Des militants marocains des droits de l’Homme se sont regroupés mercredi devant l’ambassade de France à Rabat pour protester contre la manière dont les autorités françaises délivrent les visas aux Marocains. Une façon de marquer l’anniversaire du 40ème jour du décès de Aïcha Mokhtari, morte sans avoir pu décrocher le précieux sésame pour aller soigner son cancer en France, au bout d’un an et demi de procédures.

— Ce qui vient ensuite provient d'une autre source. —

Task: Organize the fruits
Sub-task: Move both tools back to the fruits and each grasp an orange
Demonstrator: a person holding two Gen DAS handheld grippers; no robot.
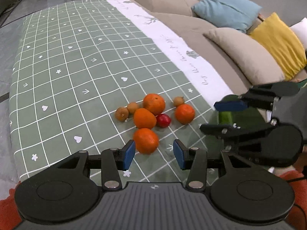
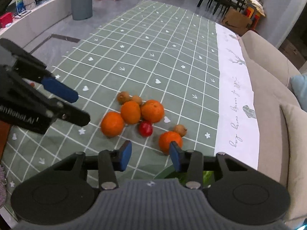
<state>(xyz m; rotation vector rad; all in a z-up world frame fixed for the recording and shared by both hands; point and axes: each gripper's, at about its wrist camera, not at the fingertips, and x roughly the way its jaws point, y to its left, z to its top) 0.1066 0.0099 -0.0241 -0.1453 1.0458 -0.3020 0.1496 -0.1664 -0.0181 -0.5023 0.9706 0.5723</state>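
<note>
Several oranges, three small brown fruits and a red fruit [image 1: 163, 120] lie clustered on a green checked cloth [image 1: 76, 67]. My left gripper [image 1: 153, 154] is open, and the nearest orange [image 1: 146, 140] sits just ahead of its blue pads [image 1: 128, 155], untouched. In the right wrist view the left gripper [image 2: 79, 107] hangs at the left, above the cloth. My right gripper [image 2: 150, 157] is open with only cloth showing between its fingers. An orange [image 2: 169, 141] lies just beyond its right pad, beside a brown fruit [image 2: 180, 130]. The right gripper [image 1: 210, 117] appears at the right of the pile.
A green object [image 1: 226, 117] lies under the right gripper, partly hidden; it also shows as green object [image 2: 172, 174]. A beige sofa [image 1: 239, 57] with blue and yellow cushions borders the cloth's white strip [image 2: 236, 95]. A grey bin [image 2: 81, 2] and dining chairs stand on the floor beyond.
</note>
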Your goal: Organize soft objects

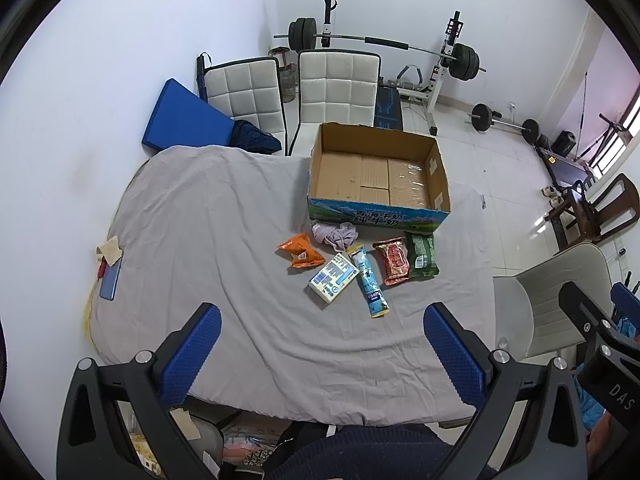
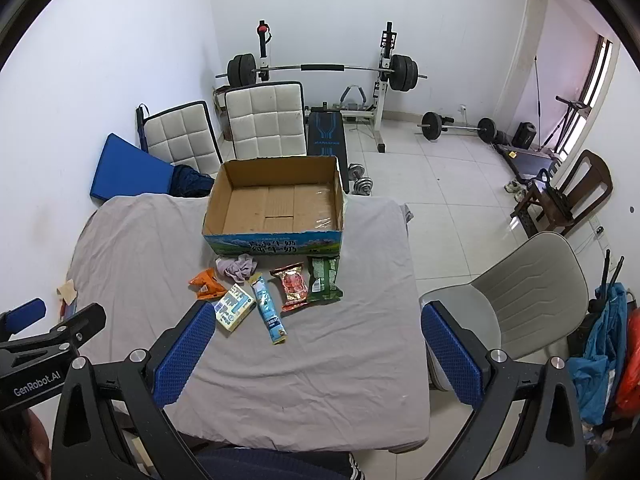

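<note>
An open cardboard box [image 1: 436,184] [image 2: 214,204] stands empty on the far side of the grey-covered table [image 1: 200,220] [image 2: 340,360]. In front of it lie a crumpled lilac cloth [image 1: 335,234] [image 2: 237,267], an orange packet [image 1: 301,255] [image 2: 206,283], a white-and-blue pack [image 1: 333,282] [image 2: 235,306], a long blue tube pack [image 1: 368,280] [image 2: 269,307], a red packet [image 1: 394,260] [image 2: 294,286] and a green packet [image 1: 421,255] [image 2: 325,278]. My left gripper [image 1: 322,328] and right gripper [image 2: 314,326] both hover open above the near part of the table, holding nothing.
Two white padded chairs [image 1: 338,84] [image 2: 264,118] stand behind the table, a beige chair [image 2: 528,292] at its right. A phone [image 1: 110,280] and paper lie at the table's left edge. A weight bench, barbells and dumbbells [image 2: 360,184] fill the far floor.
</note>
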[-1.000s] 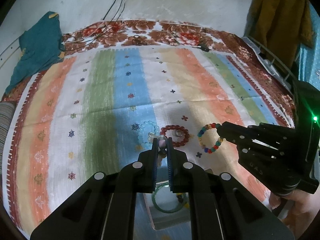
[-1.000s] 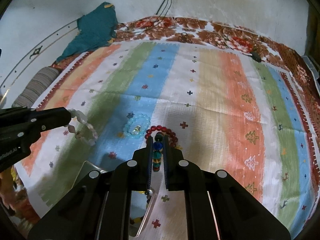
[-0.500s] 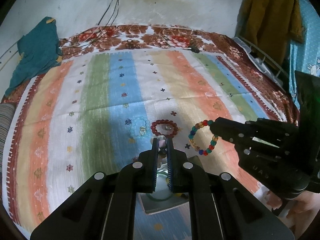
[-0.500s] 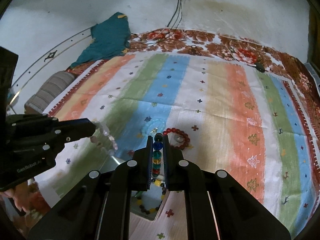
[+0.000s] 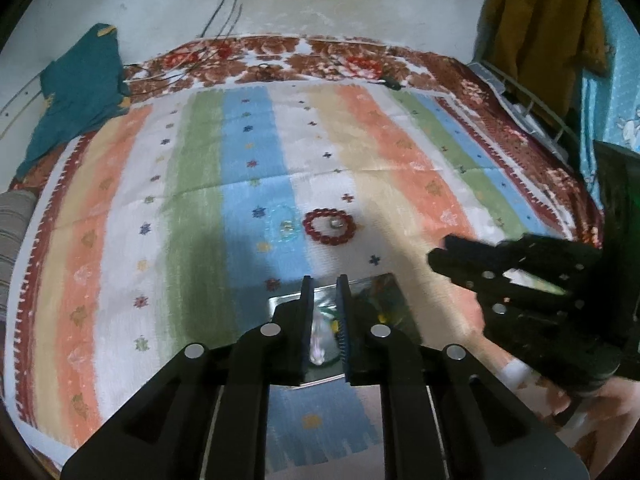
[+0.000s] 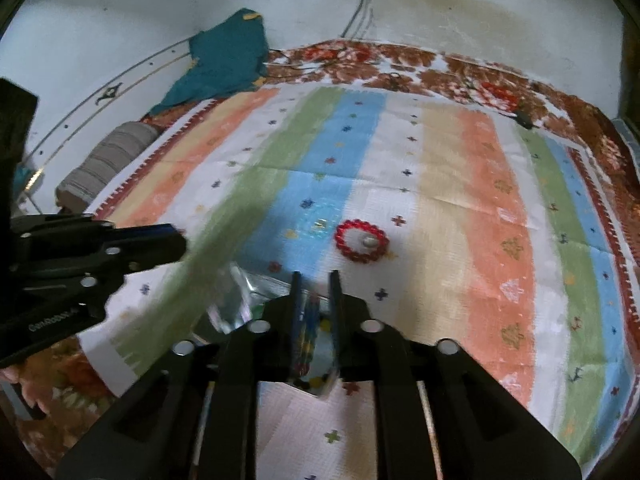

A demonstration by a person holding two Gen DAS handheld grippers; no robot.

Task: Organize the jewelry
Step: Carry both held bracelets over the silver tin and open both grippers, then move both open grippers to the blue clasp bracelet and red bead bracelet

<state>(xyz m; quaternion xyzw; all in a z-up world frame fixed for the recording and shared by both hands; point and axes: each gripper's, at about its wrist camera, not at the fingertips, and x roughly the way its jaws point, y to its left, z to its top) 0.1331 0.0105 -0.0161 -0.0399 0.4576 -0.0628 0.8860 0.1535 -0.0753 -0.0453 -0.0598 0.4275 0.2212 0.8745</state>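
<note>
A shiny metal tray [image 5: 394, 304] lies on the striped bedspread near me. My left gripper [image 5: 325, 286] has its jaws slightly apart above the tray, and a clear bead bracelet [image 5: 318, 336] shows blurred between them, dropping toward the tray. My right gripper [image 6: 314, 282] is likewise parted over the tray [image 6: 244, 300], with the multicoloured bead bracelet [image 6: 306, 336] blurred between its fingers. A red bead bracelet [image 5: 329, 227] [image 6: 362, 241] and a pale blue one [image 5: 282, 224] [image 6: 318, 222] lie further out on the cloth.
A teal cloth [image 5: 76, 92] lies at the bed's far left corner beside a grey striped pillow [image 6: 106, 160]. Cables [image 5: 228, 8] hang down the wall. A mustard garment [image 5: 544, 28] hangs at the right.
Both grippers pulled back over the tray and their jaws parted. The clear bracelet and the multicoloured bracelet slipped from the fingertips down toward the tray.
</note>
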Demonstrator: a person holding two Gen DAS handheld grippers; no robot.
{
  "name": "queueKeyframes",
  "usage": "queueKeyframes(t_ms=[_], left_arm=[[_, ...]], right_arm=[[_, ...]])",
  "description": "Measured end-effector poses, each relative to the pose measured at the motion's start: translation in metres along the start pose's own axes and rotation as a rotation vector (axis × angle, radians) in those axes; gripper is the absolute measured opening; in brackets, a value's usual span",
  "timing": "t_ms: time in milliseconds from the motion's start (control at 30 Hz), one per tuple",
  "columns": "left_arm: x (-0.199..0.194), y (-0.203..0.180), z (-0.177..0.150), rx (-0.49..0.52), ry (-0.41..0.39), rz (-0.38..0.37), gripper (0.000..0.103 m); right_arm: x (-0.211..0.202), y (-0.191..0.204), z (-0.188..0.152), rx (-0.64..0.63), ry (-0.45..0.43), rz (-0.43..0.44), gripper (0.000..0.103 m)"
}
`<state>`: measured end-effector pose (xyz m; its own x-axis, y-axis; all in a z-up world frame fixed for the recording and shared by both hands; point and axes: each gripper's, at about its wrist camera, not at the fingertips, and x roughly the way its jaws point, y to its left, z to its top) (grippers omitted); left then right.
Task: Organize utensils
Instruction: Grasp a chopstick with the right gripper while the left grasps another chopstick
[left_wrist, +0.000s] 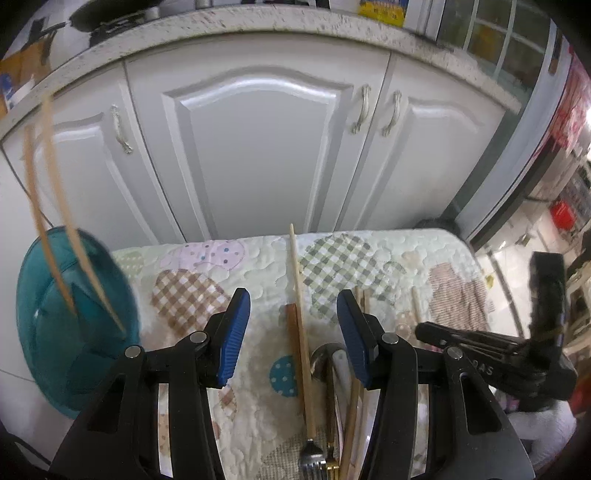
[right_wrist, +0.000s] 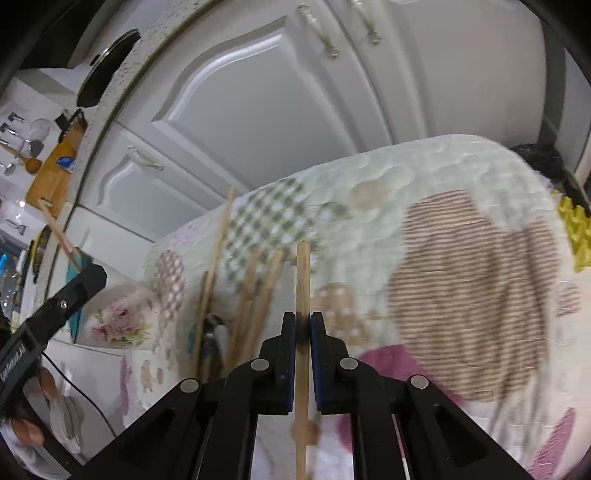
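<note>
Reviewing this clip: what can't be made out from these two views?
- Left wrist view: spoon handle hidden behind the open left claw; fork tines cut off by the bottom edge.
- Left wrist view: chopsticks in the teal container are motion-blurred.
- Right wrist view: chopstick in the right claw; loose chopsticks blurred, count unclear.

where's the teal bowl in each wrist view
Left wrist: teal bowl at left edge, two chopsticks standing in it.
Right wrist: only a teal sliver at far left, behind the left gripper.
Shared landmark: green-checked patch on the quilt.
</note>
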<state>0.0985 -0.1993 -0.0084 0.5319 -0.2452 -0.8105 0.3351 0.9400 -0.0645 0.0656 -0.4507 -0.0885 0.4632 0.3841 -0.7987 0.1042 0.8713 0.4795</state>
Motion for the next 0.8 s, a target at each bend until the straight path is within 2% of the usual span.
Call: queueKeyframes(t_ms=[133,333,500,800], left_arm=[[0.024,-0.011,0.015,0.013,0.048,0.021,0.048],[0.068,-0.022,0.031,0.031,0.109,0.086,0.048],[0.109,-0.016,0.039,-0.004,0.165,0.125,0.048],[0.149,-0.013,0.046,-0.011,0.233,0.142,0.048]], right_arm=[[0.008,-0.003,0.002,-0.016,0.026,-0.055,0.007],[0.017,-0.003,0.007,-0.034,0.051,-0.067,0.007],[0.023,0.001,0.018,-0.051,0.071,-0.068,0.009],[0.035,0.012,0.034,-0.088,0.082,-0.067,0.011]])
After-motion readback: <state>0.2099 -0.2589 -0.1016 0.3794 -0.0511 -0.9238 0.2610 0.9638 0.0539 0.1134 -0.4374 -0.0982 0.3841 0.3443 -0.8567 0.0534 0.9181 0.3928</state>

Après le deuil, la colère. Devant l’ambassade de France à Rabat, une trentaine de personnes s’étaient rassemblées mercredi pour faire entendre leur courroux, au 40ème jour du décès de Aïcha Mokhtari, une citoyenne marocaine ordinaire morte le 15 août dernier à l’âge 62 ans sans avoir pu décrocher son visa auprès du consulat français de Fès pour aller soigner son cancer des os en France. Au terme d’un an et demi de procédures vaines et de recours désespérés. Victime d’une erreur administrative, apparemment une confusion avec une homonyme algérienne « blacklistée » sur le fichier informatique centrale de Schengen, elle et ses proches n’ont pu venir à bout de l’entêtement des autorités françaises, rechignant jusqu’à la fin à réexaminer son dossier.
Demande refusée sans motif
Atteinte d’une maladie rare au genou, Aïcha Mokhtari constitue un dossier de prise en charge à l’étranger dûment certifiée par les autorités sanitaires marocaines, en novembre 2007, après deux interventions chirurgicales infructueuses à Oujda et à Casablanca. En avril 2008, alors que les frais des examens médicaux en France sont déjà payés et sa prise en charge assurée, sa demande de visa est refusée. Sans motif. C’est le début du calvaire pour Aïcha et ses proches, dont son frère Abdelaziz qui tente l’impossible pour la sauver.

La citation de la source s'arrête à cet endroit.